Questa gravissima dichiarazione evidenzia da un lato che Israele non intende affatto ottemperare alla risoluzione del Consiglio di sicurezza, che va considerata a tutti gli effetti vincolante, e dall’altro continua ad avvalersi della categoria dell’antisemitismo per tentare di squalificare chiunque si permetta di opporsi alla sua politica genocida.

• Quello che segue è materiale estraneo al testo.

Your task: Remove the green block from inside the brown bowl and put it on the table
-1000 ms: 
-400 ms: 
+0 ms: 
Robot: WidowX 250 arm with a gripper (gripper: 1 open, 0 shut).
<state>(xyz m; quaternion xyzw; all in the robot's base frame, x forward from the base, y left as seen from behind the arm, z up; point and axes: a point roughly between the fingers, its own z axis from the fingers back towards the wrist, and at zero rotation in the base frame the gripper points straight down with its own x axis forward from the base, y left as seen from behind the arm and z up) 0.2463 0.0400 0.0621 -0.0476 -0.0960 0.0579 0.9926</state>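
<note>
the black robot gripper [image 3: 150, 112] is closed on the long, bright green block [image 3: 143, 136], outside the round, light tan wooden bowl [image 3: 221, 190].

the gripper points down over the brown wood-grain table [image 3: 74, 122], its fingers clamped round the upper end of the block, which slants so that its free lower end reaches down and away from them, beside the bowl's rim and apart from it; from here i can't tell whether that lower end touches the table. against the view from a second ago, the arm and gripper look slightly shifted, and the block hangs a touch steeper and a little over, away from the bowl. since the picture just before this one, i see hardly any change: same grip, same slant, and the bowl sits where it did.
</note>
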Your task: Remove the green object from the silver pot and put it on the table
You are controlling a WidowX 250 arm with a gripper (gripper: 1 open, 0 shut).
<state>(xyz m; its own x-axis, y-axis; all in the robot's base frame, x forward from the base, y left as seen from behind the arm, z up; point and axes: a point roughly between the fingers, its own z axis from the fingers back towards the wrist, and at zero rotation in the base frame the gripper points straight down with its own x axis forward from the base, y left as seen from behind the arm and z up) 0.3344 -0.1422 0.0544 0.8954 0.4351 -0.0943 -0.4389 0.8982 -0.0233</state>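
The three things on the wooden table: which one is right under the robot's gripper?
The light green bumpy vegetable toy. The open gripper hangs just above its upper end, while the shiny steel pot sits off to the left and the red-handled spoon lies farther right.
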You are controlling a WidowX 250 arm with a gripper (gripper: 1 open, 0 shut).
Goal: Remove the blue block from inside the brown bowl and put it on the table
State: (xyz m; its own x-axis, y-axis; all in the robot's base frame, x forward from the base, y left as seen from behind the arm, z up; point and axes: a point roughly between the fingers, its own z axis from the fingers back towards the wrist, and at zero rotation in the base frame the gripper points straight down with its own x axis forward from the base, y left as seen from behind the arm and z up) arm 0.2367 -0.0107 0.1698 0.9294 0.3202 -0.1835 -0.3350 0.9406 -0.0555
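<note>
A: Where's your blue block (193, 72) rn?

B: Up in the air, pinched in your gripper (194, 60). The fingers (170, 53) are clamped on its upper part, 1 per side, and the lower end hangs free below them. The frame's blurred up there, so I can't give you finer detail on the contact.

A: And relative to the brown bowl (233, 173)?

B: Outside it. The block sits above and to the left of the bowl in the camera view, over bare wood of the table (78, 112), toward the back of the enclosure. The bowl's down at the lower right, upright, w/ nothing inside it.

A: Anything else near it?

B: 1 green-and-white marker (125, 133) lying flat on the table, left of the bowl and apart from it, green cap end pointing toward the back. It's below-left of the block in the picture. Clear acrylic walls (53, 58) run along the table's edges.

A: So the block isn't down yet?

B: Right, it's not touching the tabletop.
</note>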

Dal canto suo, la comunità ebraica di Roma ha deciso di denunciare per istigazione all’odio razziale il professor Orsini e lo chef Rubio, per aver condannato in modo netto le politiche di Netanyahu e di Israele. Leggendo attentamente le prese di posizione dei due denunciati, non emerge tuttavia affatto la confusione tra ebrei e Israele che pure la denuncia asserisce. Orsini in particolare ha dichiarato sui social che Netanyahu è un terrorista di Stato, che lo stesso è a capo di una delle dittature più brutali e razziste del mondo e che sta continuando a massacrare un popolo. Entrambi fanno peraltro ricorso alla nozione di sionismo che è tutt’altra cosa da quella di ebraismo.
Si tratta in effetti di prese di posizione che non rivestono per nulla le caratteristiche dell’istigazione all’odio razziale, dato che le accuse sono rivolte al primo ministro israeliano e allo Stato di cui purtroppo egli è a capo, e non già alle persone di religione ebraica in quanto tali.
Va citata anche una recente Ordinanza della Sezione Prima Civile del Tribunale di Milano emessa a seguito di un’azione civile del direttore di Repubblica Maurizio Molinari contro il blogger palestinese Karem Rohana, caso seguito dall’European Legal Support Center (ELSC). In tale Ordinanza il Tribunale di Milano, pur condannando Rohana per le sue accuse di plagio mosse a Molinari, ha affermato che “le pur aspre e forti parole rivolte da Rohana a Molinari (…) appaiono costituire legittimo esercizio del diritto del resistente di libera manifestazione del pensiero e del diritto di critica, garantiti dall’art. 21 della Costituzione”, tenendo conto anche del fatto che “con ordinanza n. 192 del 26 gennaio 2024, la Corte internazionale di Giustizia dell’Aja, ha adottato misure cautelari nei confronti dello Stato di Israele, accusato, con ricorso presentato a dicembre 2023 dalla Repubblica del Sud Africa, di violazioni della Convenzione contro il crimine di genocidio” e che “con tale provvedimento interinale la suddetta Corte ha ritenuto “plausibile” l’esistenza di un genocidio”.
Insomma, il ricorso alla nozione di antisemitismo o a quella di odio razziale per difendere le politiche israeliane, quali esse siano, costituisce una prassi assolutamente deplorevole da vari punti di vista, come dimostrato anche dal fatto che settori sempre più importanti di persone di religione ebraica, all’interno stesso dello Stato di Israele, si oppongono chiaramente alle scelte genocide di Netanyahu e soci. E’ invece necessario difendere il diritto di critica contro guerre in preparazione e genocidi in atto, unica garanzia per il rispetto dei principi della nostra Costituzione e del diritto internazionale.